Work instructions: Using the listing below, give again exactly the lines from the line with "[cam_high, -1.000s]" to the line with "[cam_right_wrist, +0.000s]", inclusive, without the pictures.

========================

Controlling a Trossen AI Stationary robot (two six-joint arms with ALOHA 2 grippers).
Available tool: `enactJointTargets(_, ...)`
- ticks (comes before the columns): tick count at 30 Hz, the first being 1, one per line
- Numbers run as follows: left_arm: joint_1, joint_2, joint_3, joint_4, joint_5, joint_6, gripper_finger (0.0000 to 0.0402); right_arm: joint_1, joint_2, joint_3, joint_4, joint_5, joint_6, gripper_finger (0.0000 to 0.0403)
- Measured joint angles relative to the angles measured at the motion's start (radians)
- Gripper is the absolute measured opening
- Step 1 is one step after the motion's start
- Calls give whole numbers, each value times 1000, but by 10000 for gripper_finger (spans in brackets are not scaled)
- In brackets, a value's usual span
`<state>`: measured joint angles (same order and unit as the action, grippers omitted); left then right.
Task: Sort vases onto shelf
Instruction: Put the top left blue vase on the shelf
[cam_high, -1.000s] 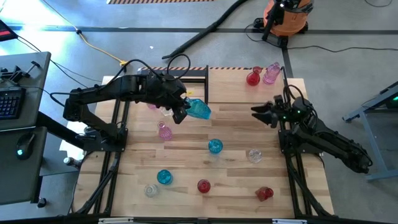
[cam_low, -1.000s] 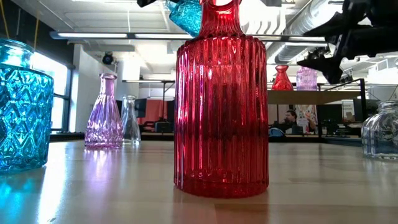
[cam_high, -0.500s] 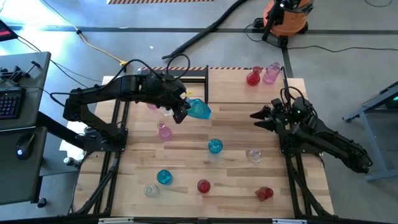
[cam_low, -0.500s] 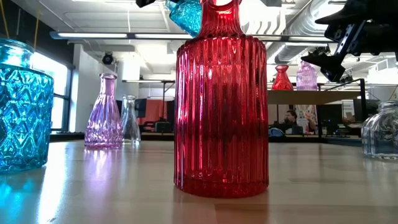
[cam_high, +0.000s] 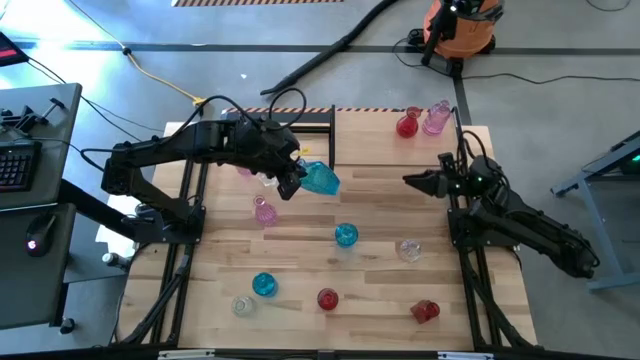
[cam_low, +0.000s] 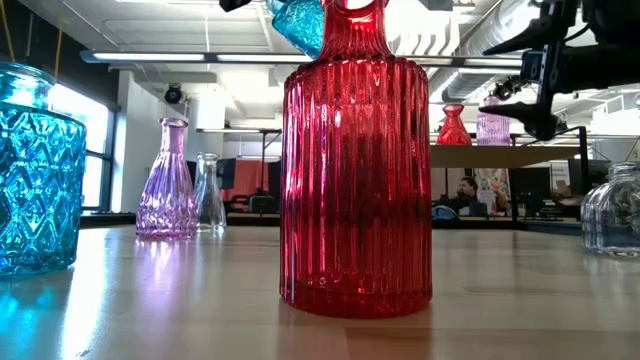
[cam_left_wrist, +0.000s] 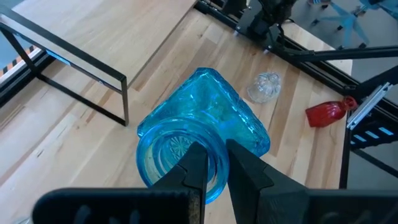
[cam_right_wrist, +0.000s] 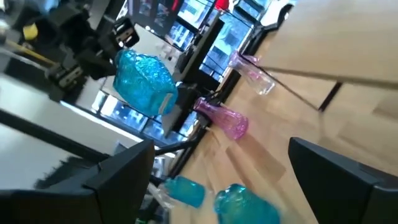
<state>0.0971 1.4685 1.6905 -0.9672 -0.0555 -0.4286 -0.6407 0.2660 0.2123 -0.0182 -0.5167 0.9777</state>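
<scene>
Left gripper (cam_high: 294, 180) pinching blue vase (cam_high: 320, 178) aloft, right gripper (cam_high: 412, 180) spread, empty

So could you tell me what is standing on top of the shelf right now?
On the shelf, a red vase and a pink vase stand side by side near its right end. Nothing else shows on top; underneath it is hidden.

— What lies around the bench (cam_high: 300, 240)?
— Grey concrete floor (cam_high: 560, 60), a yellow cable (cam_high: 160, 80) and a black hose (cam_high: 340, 45) trailing across it, an orange vacuum (cam_high: 458, 25) behind, and a desk with a keyboard (cam_high: 18, 165) at the side.
— And beyond?
— White ceiling ducts (cam_low: 480, 45), a bright window (cam_low: 85, 150) — and a seated person (cam_low: 466, 195) far off.
</scene>
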Motion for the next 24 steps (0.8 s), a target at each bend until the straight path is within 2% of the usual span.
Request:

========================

Response:
[cam_high, -1.000s] 
[cam_low, -1.000s] 
[cam_high, -0.500s] 
[cam_low, -0.500s] 
[cam_high, +0.000s] 
[cam_low, +0.000s] 
[cam_left_wrist, +0.000s] 
[cam_right_wrist, +0.000s] 

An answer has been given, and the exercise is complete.